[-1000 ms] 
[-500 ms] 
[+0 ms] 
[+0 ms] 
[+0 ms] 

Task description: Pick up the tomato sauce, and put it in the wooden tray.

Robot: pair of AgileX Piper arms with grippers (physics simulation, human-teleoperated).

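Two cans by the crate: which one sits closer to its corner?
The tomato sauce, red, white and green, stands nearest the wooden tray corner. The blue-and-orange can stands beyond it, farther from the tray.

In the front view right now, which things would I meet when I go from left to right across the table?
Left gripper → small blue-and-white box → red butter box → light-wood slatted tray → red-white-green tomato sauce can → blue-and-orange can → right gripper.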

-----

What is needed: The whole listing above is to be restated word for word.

Result of this task:
[-1000 ms] 
[-500 ms] 
[+0 ms] 
[+0 ms] 
[+0 ms] 

Task description: Pick up the tomato sauce, and put it in the wooden tray.

Robot: pair of AgileX Piper arms with grippers (physics simulation, human-teleoperated).

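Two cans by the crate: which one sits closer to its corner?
The tomato sauce, red, white and green, stands nearest the wooden tray corner. The blue-and-orange can stands beyond it, farther from the tray.

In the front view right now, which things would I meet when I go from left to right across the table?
Left gripper → small blue-and-white box → red butter box → light-wood slatted tray → red-white-green tomato sauce can → blue-and-orange can → right gripper.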

The output is now complete.